Alter weißer Mann erzählt
Selbstkritische Journalisten wissen: Ihr Produkt hat in der Regel eine kurze Verweilzeit. Früher wurde in der Zeitung vom Vortag Gemüse eingewickelt, heute sind online-Texte mitunter schon nach Minuten ...
Selbstkritische Journalisten wissen: Ihr Produkt hat in der Regel eine kurze Verweilzeit. Früher wurde in der Zeitung vom Vortag Gemüse eingewickelt, heute sind online-Texte mitunter schon nach Minuten überholt, jedenfalls in breaking news Situationen. Und doch gibt es immer wieder, gerade in der literarischen Reportage, Texte, die bleiben und ihren eigenen Wert haben. Man denke nur an Altmeister Kisch. Doch gilt das auch für die Reportagesammlung "Bloßes Leben" von Andreas Altmann? Ich fürchte, nein. Einige der Texte scheinen schon mehrere Jahrzehnte alt zu sein. Das nimmt den Ortsbeschreiibungen nicht ihre Farbigkeit, es zeigt sich jedoch ein Blickwinkel, der deutlich aus der Zeit gefallen ist. Boshaft formuliert: Ein alter weißer Mann erzählt.
Seinerzeit war Altmann zu Zielen unterwegs, die für die meisten Menschen äußerst exotisch und eher unerreichbar waren. Mexiko, der Himalaya, gar die Nubaberge während des sudanesischen Bürgerkriegs. Da konnte die Selbstdarstellung ruhig noch ein bißchen kräftiger geraten, es war ja keiner da, der womöglich Zweiefel üben könnte, ob sich der Autor tatsächlich schon nach einem Tag "wie ein Einheimischer" in den Souks von Kairo, den Gassen von Mumbai etc bewegte.
Ärgerlicher stößt beim Lesen eine Haltung auf, die heute nur für Befremden sorgen kann - das Frauenbild etwa, die Reduzierung auf Äußerlichkeiten, streng heteronorme Sichtweise, das Gaffen auff Busenwunder, die Exotisierung von Menschen, denen Altmann auf seinen Reportagen begegnete, Formulierung wie "Mohrenhirse" und N-Wort.
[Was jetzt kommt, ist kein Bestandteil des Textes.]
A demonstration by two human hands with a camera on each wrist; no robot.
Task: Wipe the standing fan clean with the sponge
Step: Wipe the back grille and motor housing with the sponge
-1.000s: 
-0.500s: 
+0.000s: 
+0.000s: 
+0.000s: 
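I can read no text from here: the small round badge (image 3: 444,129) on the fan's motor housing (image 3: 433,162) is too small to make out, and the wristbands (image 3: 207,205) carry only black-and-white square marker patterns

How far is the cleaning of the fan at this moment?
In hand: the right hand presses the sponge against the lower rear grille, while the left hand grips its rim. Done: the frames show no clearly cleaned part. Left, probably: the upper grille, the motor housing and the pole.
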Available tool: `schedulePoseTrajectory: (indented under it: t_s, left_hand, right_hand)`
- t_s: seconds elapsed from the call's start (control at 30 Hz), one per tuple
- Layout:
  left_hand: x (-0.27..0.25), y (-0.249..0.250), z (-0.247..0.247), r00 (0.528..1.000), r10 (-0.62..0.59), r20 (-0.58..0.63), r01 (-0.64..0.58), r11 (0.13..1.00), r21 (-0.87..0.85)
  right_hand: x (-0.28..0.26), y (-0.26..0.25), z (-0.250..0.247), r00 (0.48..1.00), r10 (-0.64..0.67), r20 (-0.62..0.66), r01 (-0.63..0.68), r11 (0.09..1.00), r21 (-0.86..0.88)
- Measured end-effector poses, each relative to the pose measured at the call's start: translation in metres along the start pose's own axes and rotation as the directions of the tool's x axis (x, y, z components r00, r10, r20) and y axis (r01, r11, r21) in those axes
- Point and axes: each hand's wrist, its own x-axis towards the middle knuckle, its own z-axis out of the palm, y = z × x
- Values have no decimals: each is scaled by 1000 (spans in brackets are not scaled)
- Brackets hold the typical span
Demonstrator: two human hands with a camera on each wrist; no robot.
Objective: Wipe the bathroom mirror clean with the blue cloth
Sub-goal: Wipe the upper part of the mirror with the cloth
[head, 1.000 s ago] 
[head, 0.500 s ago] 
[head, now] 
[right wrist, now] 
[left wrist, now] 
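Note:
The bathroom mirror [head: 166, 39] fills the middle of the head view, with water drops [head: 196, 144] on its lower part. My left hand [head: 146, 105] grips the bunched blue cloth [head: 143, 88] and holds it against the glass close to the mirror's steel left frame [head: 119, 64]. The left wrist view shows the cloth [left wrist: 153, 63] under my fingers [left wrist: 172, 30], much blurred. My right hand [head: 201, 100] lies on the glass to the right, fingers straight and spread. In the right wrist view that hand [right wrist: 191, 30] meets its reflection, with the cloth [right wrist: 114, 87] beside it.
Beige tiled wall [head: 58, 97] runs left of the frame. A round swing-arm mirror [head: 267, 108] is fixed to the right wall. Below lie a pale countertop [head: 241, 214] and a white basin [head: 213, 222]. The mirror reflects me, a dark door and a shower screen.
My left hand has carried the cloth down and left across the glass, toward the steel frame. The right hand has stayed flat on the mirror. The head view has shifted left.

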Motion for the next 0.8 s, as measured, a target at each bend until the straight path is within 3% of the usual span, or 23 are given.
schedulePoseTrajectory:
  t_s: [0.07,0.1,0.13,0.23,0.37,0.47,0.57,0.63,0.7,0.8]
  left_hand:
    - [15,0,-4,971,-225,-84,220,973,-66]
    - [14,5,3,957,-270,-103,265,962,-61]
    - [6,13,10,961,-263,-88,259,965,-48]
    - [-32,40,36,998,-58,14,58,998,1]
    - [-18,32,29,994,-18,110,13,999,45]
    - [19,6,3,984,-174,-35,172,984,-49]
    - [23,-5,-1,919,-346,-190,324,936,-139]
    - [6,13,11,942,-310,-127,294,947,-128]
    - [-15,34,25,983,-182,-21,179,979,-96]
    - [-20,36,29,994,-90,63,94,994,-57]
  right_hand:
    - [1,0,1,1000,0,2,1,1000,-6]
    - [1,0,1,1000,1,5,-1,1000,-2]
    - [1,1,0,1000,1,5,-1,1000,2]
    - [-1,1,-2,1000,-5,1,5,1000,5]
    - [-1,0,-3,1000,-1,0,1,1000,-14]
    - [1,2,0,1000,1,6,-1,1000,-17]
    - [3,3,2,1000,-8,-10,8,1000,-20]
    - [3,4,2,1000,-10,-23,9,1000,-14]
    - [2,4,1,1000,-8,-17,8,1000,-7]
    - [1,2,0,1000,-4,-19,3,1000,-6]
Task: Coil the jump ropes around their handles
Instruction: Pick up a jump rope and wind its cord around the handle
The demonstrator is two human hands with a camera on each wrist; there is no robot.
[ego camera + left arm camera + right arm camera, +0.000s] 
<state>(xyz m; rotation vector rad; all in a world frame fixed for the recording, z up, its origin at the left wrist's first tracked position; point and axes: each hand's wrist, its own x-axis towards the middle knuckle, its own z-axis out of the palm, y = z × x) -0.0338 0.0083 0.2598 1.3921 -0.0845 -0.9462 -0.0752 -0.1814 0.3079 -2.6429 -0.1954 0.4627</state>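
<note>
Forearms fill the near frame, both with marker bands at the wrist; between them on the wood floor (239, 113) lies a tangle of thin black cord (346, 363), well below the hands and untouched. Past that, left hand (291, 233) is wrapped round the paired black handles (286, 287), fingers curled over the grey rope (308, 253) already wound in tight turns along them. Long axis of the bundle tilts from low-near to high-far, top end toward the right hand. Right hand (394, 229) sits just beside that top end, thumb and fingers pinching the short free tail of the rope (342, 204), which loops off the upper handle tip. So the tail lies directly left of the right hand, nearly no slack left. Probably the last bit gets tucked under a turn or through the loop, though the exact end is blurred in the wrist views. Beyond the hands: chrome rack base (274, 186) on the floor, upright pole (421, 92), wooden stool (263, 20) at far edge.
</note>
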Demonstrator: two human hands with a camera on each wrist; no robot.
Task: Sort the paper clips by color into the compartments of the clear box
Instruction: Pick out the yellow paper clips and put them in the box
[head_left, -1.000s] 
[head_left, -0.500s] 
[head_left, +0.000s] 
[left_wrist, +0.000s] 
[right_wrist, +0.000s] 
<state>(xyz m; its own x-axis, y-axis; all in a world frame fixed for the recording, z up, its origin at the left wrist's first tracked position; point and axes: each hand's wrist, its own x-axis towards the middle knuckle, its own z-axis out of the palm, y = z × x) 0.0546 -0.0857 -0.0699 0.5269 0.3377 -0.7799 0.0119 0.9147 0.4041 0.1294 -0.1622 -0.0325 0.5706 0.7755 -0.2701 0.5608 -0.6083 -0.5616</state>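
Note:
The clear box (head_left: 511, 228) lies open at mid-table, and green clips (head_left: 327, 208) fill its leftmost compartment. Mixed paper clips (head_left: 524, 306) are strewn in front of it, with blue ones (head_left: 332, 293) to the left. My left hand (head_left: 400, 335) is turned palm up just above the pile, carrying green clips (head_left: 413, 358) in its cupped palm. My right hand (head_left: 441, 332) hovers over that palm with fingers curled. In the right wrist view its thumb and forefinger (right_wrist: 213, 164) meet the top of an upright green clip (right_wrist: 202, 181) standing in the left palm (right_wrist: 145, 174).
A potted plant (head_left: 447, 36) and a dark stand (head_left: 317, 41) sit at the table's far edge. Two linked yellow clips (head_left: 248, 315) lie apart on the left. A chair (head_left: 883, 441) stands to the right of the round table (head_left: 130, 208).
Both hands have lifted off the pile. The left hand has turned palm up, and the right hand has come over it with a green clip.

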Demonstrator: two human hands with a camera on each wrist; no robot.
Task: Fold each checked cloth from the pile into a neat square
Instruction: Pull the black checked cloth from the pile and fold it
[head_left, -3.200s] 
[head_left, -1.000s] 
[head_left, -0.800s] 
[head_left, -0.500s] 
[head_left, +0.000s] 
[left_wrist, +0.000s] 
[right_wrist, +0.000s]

Das mögen diejenigen genießen, denen Debatten um Diversität und Pluralismus zu anstrengend erscheinen, aber man muß kein woke-Verfechter sein, um zu bemerken: das liest sich im Jahr 2022 ziemlich angestaubt.
Vielleicht ist es auch dem Umstand geschuldet, dass Fernreisen, gerade solche abseits ausgetretener Pfade, vor einigen Jahrzehnten noch sehr selten waren - aber so mancher Text verharrt an der Oberfläche und huscht hastig zur nächsten Episode weiter, wenn ich als Leserin eigentlich auf der Suche nach Details, nach Stimmungen, nach Emotionen bin: Wie ging es denn nun zu beim illegalen Hahnenkampf, was trieb die Wetter und Hahnenbesitzer dorthin, welche Bedeutung hat das blutige Schauspiel für sie? Hier wäre weniger mehr gewesen, hätte zusätzliche Tiefe und der genaue Blick dem Text gut getan. Denn das bloße Leben ist nun mal zu vielfältig und bunt, um derart oberflächlich abgetan zu werden.